Cette orientation vers le réalisme correspond également à une transformation plus large dans la télévision arabe contemporaine. Les séries ne cherchent plus uniquement à produire des récits héroïques ou des intrigues simplifiées. Elles tentent de représenter des individus plus complexes, situés dans des contextes sociaux mouvants. Le rôle du scénariste devient alors central car il doit construire des personnages capables d’incarner ces transformations.
Dans ce contexte, la position d’Eslam Hafez à l’intérieur de l’industrie égyptienne peut sembler modeste mais elle n’est pas anodine. L’Égypte possède l’une des industries télévisuelles les plus importantes du monde arabe. Les séries produites au Caire circulent largement dans la région et influencent l’imaginaire collectif de millions de spectateurs. Le scénariste devient donc un acteur essentiel de cette circulation symbolique. C’est lui qui façonne les figures narratives à travers lesquelles la société se regarde elle-même.
La force d’un auteur dramatique ne se mesure pas uniquement à la célébrité de son nom. Elle réside aussi dans sa capacité à produire des personnages durables, des situations crédibles et des dialogues qui résonnent avec l’expérience quotidienne du public. Dans ce sens, la dangerosité d’un scénariste ne vient pas d’un pouvoir spectaculaire, mais d’une influence silencieuse sur la manière dont les individus perçoivent le monde.
L’expérience d’Eslam Hafez comme acteur lui permet justement de comprendre les mécanismes invisibles de la scène. Il sait comment un texte se transforme une fois confronté à la caméra. Il sait également comment un acteur s’approprie une phrase ou modifie son rythme. Cette connaissance pratique du jeu peut enrichir l’écriture et la rendre plus fluide et plus proche de la vérité émotionnelle des personnages.
Par ailleurs, son parcours illustre une tendance de plus en plus visible dans les industries audiovisuelles contemporaines. Les frontières entre les métiers deviennent de plus en plus perméables. Les acteurs écrivent, les réalisateurs produisent et les scénaristes participent parfois à l’interprétation. Cette circulation des rôles crée de nouvelles formes de créativité et exige une compréhension plus globale de la fabrication des images.
Dans le cas d’Eslam Hafez, cette circulation entre écriture et interprétation pourrait constituer l’un des éléments les plus prometteurs de son évolution artistique. Au lieu de se limiter à un seul rôle dans la production, il occupe une position intermédiaire qui lui permet d’observer la dramaturgie sous plusieurs angles. Cette capacité d’observation est souvent la matière première des écrivains.
Finalement, la question initiale trouve peut-être sa réponse dans cette combinaison particulière. Un auteur qui connaît l’intérieur du plateau et qui comprend la psychologie des personnages à travers l’expérience directe du jeu.

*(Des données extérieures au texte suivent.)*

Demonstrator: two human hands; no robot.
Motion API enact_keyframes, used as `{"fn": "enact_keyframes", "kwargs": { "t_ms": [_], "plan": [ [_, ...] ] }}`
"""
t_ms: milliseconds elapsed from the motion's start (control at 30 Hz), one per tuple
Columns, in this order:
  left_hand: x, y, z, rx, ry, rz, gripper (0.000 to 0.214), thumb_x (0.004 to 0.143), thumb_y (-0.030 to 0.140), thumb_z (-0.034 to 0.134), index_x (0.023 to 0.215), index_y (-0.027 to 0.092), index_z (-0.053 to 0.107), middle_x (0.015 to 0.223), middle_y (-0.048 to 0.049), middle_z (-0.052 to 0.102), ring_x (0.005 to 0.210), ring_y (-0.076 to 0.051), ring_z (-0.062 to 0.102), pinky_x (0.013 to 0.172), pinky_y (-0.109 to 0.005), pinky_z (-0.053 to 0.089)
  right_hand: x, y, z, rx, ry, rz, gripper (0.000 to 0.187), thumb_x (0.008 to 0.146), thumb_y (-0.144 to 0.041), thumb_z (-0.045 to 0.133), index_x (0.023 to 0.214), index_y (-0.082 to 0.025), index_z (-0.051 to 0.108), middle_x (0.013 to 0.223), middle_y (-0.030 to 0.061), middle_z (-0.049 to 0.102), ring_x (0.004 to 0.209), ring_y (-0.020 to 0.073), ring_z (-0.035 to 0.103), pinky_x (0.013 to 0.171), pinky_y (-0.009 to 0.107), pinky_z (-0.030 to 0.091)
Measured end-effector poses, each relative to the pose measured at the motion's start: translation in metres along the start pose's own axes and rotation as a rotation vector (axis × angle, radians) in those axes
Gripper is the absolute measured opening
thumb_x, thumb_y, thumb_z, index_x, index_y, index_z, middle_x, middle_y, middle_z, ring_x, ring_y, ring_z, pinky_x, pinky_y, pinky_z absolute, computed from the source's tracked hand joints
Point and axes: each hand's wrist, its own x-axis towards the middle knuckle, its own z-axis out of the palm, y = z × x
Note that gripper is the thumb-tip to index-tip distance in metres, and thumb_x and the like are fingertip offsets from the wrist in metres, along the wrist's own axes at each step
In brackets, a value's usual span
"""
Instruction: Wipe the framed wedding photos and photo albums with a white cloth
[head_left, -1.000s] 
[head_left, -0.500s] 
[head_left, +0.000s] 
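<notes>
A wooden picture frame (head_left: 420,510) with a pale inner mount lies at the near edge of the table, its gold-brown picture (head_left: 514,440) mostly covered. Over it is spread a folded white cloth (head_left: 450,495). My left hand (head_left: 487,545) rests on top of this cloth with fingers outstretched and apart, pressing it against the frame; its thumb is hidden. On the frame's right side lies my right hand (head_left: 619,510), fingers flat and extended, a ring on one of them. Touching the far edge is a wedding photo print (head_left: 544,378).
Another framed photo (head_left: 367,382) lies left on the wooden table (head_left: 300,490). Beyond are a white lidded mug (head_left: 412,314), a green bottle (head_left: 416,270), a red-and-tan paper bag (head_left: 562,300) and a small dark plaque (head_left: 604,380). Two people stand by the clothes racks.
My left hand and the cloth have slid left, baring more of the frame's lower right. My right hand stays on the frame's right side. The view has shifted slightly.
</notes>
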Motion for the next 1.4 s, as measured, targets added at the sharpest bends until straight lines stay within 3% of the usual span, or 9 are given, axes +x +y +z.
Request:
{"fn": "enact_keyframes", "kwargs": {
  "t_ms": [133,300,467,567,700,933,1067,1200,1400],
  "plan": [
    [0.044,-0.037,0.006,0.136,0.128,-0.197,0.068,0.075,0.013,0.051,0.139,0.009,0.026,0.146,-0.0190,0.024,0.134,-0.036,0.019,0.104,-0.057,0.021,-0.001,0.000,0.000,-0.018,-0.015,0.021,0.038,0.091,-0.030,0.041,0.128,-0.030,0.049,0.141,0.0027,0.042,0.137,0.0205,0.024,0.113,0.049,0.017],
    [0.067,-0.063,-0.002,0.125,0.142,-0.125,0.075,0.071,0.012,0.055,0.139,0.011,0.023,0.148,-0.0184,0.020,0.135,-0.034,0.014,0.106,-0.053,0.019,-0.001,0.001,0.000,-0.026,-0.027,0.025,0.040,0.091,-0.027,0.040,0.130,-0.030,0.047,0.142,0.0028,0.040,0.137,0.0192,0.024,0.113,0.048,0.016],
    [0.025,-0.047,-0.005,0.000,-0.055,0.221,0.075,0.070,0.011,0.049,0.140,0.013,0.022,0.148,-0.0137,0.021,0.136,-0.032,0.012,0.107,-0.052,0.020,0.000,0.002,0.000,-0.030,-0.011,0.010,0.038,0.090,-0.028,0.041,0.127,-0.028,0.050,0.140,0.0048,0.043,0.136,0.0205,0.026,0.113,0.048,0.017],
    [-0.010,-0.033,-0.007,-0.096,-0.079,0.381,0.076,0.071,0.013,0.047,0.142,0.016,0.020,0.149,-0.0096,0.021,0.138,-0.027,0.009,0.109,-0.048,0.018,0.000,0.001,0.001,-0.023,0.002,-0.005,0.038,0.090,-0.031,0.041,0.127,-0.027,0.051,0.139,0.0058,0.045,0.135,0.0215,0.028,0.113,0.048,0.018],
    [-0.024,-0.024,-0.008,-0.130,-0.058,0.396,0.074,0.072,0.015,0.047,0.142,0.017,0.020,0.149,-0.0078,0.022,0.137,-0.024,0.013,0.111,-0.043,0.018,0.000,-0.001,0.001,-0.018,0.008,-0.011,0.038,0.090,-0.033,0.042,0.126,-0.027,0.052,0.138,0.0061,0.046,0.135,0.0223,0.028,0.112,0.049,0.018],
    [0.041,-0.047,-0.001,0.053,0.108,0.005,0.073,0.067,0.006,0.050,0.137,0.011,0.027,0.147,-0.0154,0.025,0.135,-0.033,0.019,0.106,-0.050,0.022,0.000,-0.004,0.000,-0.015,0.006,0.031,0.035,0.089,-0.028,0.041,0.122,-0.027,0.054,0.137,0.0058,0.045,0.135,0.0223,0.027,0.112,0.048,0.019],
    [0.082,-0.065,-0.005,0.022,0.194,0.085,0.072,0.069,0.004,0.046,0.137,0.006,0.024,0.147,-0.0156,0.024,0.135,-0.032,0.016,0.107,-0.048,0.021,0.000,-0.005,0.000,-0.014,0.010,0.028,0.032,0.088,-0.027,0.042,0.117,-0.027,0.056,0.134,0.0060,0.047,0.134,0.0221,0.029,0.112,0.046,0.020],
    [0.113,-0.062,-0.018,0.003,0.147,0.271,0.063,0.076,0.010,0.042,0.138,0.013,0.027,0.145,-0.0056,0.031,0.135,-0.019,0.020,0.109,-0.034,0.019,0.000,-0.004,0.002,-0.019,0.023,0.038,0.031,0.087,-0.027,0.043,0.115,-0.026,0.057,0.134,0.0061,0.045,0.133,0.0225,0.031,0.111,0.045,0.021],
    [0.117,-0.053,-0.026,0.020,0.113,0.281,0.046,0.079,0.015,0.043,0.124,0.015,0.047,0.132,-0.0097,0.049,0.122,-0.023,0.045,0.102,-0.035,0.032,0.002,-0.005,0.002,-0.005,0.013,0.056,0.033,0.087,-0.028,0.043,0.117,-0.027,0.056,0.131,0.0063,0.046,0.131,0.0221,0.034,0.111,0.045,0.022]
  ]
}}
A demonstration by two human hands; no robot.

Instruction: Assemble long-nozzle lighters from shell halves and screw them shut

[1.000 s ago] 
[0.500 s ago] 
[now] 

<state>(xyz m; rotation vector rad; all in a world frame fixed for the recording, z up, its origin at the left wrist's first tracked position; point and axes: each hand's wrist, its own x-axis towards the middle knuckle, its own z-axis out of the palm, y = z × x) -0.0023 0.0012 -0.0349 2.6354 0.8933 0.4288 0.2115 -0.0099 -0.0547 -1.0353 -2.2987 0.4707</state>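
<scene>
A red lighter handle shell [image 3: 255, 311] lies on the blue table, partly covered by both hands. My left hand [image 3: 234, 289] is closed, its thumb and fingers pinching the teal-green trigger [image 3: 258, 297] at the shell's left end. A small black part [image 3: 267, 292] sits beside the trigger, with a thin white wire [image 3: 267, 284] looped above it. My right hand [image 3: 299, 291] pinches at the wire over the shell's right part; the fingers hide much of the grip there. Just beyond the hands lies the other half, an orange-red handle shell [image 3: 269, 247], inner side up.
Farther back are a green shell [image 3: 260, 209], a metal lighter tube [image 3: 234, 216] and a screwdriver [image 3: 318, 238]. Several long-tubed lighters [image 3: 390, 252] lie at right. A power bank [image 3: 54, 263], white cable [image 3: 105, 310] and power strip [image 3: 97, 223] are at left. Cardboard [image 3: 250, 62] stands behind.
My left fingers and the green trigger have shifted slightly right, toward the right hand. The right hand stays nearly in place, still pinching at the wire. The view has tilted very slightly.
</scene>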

Dans le monde de la fiction télévisuelle, les figures les plus influentes ne sont pas toujours celles qui occupent la première place sur l’affiche. Parfois ce sont les architectes silencieux du récit qui façonnent réellement la mémoire collective.
Dans ce sens, Eslam Hafez représente un type d’artiste discret mais stratégique. Un créateur qui explore la frontière entre le texte et l’interprétation et qui participe à la construction d’une dramaturgie plus attentive aux complexités humaines.